Member of the Bengal Legislative Assembly
- In office 1937–1945
- Succeeded by: Anwara Khatun
- Constituency: Women's (Dacca)

Personal details
- Born: 24 October 1902
- Died: 11 September 1984 (aged 81)
- Spouse: Khawaja Shahabuddin ​(m. 1915)​
- Children: Tahera Kabir; Khwaja Zakiuddin; Khwaja Wasiuddin;
- Parent: Khwaja Atiqullah (father);

= Farhat Banu =

Bengali politician

Farhat Banu was the daughter of Khwaja Atiqullah of the Dhaka Nawab family and granddaughter of Nawab Khwaja Ahsanullah, the third Nawab of Dhaka. She was a member of the Bengal Legislative Assembly in British India.

==Career==
Farhat Banu was a Member of the Bengal Legislative Assembly, the largest legislature in the British Raj. She was also a member of the select committee and one 21 women members in that committee. She introduced The Orphanages and Widows Home Act inn 1944 in the Bengal Legislative Assembly. She gave a copy of the bill to Kumudini Basu, Secretary of the Nari Raksha Samiti.

==Personal life==
Farhat Banu was married to Khwaja Shahabuddin of the Dhaka Nawab family in 1912. Khwaja Shahabuddin was the Governor of Northwest Frontier Province of Pakistan and served as a Minister in the Cabinet of Pakistan.

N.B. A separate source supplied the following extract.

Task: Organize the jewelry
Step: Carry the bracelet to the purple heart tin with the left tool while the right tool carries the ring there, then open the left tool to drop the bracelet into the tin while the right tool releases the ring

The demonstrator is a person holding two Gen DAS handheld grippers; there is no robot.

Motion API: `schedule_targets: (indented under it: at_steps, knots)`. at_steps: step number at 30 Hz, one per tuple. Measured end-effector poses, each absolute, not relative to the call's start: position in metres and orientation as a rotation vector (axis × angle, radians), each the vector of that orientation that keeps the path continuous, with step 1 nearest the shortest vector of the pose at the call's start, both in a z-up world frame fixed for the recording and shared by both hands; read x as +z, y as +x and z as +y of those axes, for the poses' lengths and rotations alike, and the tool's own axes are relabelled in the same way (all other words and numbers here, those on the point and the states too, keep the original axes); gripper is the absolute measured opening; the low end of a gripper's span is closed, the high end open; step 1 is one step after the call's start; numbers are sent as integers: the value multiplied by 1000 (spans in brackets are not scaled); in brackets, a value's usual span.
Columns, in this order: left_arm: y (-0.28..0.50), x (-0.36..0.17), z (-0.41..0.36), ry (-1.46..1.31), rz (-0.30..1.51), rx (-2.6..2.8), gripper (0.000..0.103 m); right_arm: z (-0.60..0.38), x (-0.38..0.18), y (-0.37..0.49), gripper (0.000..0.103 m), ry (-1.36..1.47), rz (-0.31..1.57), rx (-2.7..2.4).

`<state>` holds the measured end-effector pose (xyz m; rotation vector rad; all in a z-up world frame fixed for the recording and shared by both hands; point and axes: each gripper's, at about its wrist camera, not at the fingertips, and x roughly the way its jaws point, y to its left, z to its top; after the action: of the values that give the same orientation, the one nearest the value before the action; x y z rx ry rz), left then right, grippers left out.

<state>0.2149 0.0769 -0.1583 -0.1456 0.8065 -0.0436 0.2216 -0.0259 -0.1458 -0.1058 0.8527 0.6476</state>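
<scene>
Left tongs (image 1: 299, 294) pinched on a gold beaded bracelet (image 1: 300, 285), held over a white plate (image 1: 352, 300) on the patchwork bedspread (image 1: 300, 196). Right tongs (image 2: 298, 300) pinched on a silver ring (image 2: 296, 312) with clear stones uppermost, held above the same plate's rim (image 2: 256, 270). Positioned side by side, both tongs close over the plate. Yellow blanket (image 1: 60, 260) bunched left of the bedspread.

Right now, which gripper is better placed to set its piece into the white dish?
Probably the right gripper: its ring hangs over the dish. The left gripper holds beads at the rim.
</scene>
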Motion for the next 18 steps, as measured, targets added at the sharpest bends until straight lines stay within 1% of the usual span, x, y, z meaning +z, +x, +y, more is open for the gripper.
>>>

Khwaja Shahabuddin died on 9 February 1977 in Karachi, Pakistan. Her father was Nawabzada Khwaja Atiqullah was also a member of the Dhaka Nawab family and her uncle, Sir Khwaja Salimullah, was the Nawab of Dhaka. Her son was Lieutenant General Khwaja Wasiuddin. Her another son was Khwaja Zakiuddin, a banker in East Pakistan. Zakiuddin was married to Begum Binoo Zakiuddin, they had two daughters Almas Zakiuddin and Yasmeen Murshed and one son Zahed Zakiuddin. Her husband's niece, Hashmat Ara Begum, was married to Khondoker Fazle Sobhan, one of their son is, noted economist Rehman Sobhan.